Bond. James Bond.
This is the name that made Roger Moore’s career, as he stepped into the shoes of Ian Fleming’s superspy over the course of seven films. He would go on to be voted “Best Bond” in an Academy awards poll, and is beloved for bringing a more light-hearted approach to the character. After a brief battle with cancer, Moore passed away in Switzerland on May 23rd, as confirmed by in a family statement.
“It is with a heavy heart that we must announce our loving father, Sir Roger Moore, has passed away today in Switzerland after a short but brave battle with cancer. The love with which he was surrounded in his final days was so great it cannot be quantified in words,” it read.
Roger Moore was the son of a policeman who investigated a robbery at the home of director Brian Desmond Hurst—this led to Moore being introduced to Hurst and subsequently being hired as an extra on the 1945 film, Caesar and Cleopatra.
Impressed, Hurst went on to pay Moore’s tuition at the Royal Academy of Dramatic Art, where he studied alongside future Bond co-star Lois Maxwell, who would go on to play Miss Moneypenny. It was here that Moore cultivated the effortlessly relaxed and humorous demeanor which would make him later stand out as one of the best Bonds of all time.
At 18, Moore was conscripted just after WWII, and was commissioned into the Royal Army Service Corps as a second lieutenant, serving in the Combined Services Entertainment Section.
In addition to his work as a model, Moore had a very successful career in television, and was well-known to American audiences even before donning Bond’s suit and gun. After starring in the medieval adventure series, “Ivanhoe,” shown in American in 1958, he starred in the popular western, “Maverick,” playing Beauregard Maverick.
In 1962, Moore starred as a wily thief in The Saint, a popular British television series that ran until 1969, and then as a millionaire playboy in The Persuaders from 1971 to 1972, where he became the highest-paid television actor in the world with a salary of 1 million British pounds for a single series.
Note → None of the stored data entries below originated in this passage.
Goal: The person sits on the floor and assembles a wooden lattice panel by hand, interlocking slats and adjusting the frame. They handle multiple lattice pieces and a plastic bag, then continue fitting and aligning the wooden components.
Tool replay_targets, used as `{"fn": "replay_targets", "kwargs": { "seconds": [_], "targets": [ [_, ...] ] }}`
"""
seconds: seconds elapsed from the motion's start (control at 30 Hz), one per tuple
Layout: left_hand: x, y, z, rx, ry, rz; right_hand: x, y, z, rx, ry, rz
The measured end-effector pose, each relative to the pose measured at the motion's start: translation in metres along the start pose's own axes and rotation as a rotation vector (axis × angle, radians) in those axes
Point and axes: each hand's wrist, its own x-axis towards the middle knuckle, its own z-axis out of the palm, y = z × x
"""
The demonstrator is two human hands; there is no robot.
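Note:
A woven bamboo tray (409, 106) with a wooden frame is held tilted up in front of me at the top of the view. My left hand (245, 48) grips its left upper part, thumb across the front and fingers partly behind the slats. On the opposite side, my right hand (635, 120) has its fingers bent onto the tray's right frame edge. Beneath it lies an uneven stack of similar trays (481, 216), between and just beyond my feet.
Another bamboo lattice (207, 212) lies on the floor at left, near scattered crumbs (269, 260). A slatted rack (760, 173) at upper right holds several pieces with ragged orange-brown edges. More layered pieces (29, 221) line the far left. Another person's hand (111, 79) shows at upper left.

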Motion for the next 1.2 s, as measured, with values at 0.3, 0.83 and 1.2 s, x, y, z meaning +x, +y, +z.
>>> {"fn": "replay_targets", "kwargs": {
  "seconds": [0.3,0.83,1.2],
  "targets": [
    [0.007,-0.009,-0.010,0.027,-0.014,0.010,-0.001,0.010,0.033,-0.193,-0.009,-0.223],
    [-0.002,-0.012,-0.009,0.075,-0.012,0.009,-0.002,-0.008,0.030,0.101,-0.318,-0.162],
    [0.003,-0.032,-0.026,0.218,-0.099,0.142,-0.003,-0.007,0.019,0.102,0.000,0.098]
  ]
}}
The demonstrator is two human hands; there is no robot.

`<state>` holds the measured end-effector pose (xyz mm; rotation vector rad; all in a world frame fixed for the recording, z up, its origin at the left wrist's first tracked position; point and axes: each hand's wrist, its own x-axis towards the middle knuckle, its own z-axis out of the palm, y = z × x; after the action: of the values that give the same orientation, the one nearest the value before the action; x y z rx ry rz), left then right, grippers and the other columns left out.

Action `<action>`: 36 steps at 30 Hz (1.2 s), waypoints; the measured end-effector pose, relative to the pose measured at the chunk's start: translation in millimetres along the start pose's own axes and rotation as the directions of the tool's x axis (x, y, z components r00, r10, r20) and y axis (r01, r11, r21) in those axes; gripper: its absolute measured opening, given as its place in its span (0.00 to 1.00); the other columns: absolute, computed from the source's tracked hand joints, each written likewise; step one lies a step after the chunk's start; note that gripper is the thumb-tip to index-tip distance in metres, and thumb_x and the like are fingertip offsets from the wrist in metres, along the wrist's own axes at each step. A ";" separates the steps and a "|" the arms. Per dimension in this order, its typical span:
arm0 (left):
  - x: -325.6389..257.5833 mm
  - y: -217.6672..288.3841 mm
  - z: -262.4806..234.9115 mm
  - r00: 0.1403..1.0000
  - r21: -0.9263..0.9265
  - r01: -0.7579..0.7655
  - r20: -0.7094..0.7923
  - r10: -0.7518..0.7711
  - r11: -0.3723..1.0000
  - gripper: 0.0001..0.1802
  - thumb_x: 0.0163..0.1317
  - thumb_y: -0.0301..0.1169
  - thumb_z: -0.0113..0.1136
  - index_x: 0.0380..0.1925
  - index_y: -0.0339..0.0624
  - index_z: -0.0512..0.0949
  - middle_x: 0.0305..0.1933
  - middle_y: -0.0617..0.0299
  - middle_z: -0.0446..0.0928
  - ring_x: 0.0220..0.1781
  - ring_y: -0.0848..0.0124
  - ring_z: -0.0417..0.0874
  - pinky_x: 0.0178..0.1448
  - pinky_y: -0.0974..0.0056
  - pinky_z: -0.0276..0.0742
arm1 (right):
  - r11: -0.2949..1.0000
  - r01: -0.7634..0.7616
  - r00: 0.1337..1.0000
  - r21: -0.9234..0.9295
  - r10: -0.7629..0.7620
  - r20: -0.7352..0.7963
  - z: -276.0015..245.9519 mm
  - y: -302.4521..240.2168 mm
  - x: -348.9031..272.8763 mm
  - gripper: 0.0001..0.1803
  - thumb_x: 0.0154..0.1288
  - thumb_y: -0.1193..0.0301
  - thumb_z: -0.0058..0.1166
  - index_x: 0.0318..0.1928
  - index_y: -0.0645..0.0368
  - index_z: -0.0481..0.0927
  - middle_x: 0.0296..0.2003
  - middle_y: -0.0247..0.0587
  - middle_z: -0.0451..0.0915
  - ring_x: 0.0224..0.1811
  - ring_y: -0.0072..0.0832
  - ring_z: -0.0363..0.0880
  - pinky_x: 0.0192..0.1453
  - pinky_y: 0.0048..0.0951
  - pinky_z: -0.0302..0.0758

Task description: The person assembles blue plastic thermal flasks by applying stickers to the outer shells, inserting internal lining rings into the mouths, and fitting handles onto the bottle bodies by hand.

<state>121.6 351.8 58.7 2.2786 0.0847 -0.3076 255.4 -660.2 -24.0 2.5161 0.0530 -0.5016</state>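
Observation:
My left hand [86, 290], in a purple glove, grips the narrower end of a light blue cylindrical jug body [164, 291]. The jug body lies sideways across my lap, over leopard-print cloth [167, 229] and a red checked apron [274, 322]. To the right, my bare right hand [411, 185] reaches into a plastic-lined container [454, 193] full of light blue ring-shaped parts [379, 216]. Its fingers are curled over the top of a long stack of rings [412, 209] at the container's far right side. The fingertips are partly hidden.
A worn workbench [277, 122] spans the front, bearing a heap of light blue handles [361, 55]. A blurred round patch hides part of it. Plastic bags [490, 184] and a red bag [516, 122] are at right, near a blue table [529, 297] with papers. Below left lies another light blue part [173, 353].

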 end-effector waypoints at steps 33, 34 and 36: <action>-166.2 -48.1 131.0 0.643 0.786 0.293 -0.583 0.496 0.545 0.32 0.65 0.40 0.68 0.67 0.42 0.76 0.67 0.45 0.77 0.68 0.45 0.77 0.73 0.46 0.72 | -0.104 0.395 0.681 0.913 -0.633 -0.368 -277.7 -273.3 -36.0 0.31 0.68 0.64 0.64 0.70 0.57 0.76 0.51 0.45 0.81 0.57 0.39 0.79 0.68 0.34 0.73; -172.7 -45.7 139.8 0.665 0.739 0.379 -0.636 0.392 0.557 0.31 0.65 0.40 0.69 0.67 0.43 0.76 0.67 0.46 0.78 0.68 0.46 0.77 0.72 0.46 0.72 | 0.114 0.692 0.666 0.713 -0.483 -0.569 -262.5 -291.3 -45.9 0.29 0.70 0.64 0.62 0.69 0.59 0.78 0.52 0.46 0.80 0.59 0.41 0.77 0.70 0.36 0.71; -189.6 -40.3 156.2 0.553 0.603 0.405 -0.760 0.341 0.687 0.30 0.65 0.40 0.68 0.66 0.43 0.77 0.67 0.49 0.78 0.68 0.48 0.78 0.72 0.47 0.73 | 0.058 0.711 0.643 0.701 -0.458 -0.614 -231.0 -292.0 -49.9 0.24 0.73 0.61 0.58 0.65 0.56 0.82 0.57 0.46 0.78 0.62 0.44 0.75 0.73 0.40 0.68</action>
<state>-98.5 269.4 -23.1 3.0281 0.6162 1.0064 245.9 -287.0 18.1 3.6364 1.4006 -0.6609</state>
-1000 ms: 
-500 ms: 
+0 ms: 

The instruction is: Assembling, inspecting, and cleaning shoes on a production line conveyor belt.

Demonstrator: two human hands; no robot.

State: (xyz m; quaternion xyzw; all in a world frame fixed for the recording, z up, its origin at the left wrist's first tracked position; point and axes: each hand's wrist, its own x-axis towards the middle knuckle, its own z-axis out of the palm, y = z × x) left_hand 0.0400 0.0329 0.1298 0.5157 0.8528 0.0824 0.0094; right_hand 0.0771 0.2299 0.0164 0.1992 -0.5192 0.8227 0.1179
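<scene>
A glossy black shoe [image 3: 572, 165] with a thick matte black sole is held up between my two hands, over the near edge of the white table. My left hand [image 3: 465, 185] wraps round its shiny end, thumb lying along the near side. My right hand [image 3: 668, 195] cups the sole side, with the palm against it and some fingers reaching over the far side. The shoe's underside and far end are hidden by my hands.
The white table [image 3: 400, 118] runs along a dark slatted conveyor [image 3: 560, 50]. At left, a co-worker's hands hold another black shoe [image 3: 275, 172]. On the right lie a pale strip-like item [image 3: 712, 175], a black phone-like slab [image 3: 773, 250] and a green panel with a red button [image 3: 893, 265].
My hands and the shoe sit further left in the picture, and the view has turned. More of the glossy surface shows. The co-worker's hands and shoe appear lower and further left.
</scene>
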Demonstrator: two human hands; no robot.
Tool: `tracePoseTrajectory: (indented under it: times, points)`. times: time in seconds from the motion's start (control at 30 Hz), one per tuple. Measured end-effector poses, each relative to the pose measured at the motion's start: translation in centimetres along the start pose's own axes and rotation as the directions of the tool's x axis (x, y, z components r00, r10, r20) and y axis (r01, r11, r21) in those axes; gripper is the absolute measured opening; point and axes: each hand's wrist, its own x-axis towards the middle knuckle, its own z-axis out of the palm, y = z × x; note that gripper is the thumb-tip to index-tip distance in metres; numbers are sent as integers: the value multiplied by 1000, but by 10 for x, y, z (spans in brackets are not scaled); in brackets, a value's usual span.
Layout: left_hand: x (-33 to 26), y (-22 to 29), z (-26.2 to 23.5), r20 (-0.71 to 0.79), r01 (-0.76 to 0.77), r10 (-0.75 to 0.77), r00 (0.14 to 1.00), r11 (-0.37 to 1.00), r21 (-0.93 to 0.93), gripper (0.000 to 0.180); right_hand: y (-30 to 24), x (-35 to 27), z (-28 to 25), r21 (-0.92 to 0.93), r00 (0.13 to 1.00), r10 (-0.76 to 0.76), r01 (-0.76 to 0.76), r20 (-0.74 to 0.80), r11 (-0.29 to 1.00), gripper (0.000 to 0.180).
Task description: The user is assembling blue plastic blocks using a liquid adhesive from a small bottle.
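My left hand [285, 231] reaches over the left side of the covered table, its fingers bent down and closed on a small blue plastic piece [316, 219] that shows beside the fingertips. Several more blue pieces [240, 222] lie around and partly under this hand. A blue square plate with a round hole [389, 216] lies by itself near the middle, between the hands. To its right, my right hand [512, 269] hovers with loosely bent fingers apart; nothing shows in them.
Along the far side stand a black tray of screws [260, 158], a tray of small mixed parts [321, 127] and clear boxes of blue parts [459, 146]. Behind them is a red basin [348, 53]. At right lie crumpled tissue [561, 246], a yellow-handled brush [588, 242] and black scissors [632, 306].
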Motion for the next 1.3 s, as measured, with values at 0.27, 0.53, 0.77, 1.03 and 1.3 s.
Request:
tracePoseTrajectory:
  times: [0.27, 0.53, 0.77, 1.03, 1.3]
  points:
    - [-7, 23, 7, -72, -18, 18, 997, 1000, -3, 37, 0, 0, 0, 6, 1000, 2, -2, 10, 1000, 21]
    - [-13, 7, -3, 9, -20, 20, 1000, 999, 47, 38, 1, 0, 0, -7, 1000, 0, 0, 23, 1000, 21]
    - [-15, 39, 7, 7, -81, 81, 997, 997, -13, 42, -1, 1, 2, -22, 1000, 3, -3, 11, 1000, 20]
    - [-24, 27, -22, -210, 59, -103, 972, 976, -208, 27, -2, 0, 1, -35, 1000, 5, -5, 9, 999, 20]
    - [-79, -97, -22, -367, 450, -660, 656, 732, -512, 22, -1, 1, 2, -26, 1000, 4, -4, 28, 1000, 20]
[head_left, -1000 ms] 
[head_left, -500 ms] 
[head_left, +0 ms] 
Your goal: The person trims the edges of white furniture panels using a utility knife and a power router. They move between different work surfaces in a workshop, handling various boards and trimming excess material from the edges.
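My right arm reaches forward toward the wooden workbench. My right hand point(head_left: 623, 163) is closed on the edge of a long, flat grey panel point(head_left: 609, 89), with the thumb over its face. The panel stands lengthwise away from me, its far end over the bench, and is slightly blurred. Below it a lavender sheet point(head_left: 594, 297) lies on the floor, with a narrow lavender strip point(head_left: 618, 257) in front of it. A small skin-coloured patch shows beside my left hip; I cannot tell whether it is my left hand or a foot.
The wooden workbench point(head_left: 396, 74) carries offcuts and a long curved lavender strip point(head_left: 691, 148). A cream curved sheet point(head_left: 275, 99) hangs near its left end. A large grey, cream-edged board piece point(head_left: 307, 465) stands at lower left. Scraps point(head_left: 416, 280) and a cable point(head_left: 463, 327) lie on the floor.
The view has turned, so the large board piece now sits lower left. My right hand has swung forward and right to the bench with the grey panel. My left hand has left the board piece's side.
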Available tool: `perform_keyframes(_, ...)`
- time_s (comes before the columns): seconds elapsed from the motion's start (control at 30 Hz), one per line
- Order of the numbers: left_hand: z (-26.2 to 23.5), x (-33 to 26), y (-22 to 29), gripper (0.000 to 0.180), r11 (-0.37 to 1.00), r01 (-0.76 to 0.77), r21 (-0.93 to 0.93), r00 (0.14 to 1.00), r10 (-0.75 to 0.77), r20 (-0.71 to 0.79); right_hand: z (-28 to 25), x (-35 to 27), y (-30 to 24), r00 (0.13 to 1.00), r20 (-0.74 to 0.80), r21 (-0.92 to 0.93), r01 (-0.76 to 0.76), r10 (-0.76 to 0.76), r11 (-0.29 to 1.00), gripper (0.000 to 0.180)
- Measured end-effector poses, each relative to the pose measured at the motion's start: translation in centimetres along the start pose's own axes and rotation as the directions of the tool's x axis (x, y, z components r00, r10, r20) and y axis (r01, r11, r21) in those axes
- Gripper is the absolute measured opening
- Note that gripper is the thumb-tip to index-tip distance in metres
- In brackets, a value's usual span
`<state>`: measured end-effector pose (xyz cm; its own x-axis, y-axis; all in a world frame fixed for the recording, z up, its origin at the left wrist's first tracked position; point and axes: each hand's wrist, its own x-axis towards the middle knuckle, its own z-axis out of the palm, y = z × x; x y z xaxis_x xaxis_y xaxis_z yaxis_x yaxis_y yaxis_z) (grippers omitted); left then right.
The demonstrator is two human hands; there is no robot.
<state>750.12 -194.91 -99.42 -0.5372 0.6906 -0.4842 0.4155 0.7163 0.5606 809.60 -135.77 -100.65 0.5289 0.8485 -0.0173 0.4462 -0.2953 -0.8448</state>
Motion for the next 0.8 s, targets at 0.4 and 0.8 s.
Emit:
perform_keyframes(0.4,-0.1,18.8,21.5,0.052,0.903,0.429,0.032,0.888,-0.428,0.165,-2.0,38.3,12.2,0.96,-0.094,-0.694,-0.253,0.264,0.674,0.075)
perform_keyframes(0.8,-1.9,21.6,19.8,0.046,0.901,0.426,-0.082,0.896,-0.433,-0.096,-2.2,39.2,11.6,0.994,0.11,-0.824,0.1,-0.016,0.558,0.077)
But it was in 1973 that Moore found his calling as the vodka martini-sipping British spy, James Bond, starring in the 1973 Live and Let Die, and going on to reprise his role six more times.
Moore, hired at 45, was the oldest actor to take on the role, and spend the longest amount of time playing Bond, eventually stepping down in 1985.
Where Sean Connery played Bond as a witty, but serious, detective, Moore’s depiction was decidedly more light-hearted. Playing Bond as a debonair playboy with a firm instinct for tongue-in-cheek humor, Moore quickly became popular with fans, despite the fact that, of all the Bond actors, his performance was the furthest from Ian Fleming’s original creation.
His likability as Bond would go on to earn him the status of “Best Bond”—both in official title, and in the eyes of fans.
Moore wasn’t just good for thrilling audiences, however. After his stint as James Bond, Moore became a United Nations Children’s Fund good-will ambassador thanks to his friendship with Audrey Hepbrun, visiting countries like Ghana, Honduras, the Philippines, and more, as he advocated for some of the world’s most vulnerable children. He made use of his worldwide fame, publically raising issues of landmine injuries, child labor, and iodine deficiency, working for these causes right up until his death.
“With the passing of Sir Roger Moore, the world has lost one of its great champions for children—and the entire UNICEF family has lost a great friend,” said Anthony Lake, executive director of UNICEF.
In 1999, Moore was knighted for his charity work, becoming Sir Roger Moore—a well-deserved title—saying that it “meant far more to me than if I had got it for acting.”
In 2007, Moore was finally awarded a star on the Hollywood Walk of Fame for his work in film and television, appropriately located at 7007 Hollywood Boulevard.
Moore is survived by his wife, Kristina Tholsrup, his daughter, Deborah, and his sons, Geoffrey and Christian. His family, in a statement on Twitter, wrote a moving goodbye, saying “We know our own love and admiration will be magnified many times over, across the world, by people who knew him for his films, his television shows and his passionate work for UNICEF which he considered to be his greatest achievement.”
“Thank you Pops,” they wrote, “for being you, and for being so special to so many people.
Indeed, Moore will live on forever in the hearts of Bond fans everywhere, as well as in the hearts and minds of those lives he touched—and saved—through his charity work.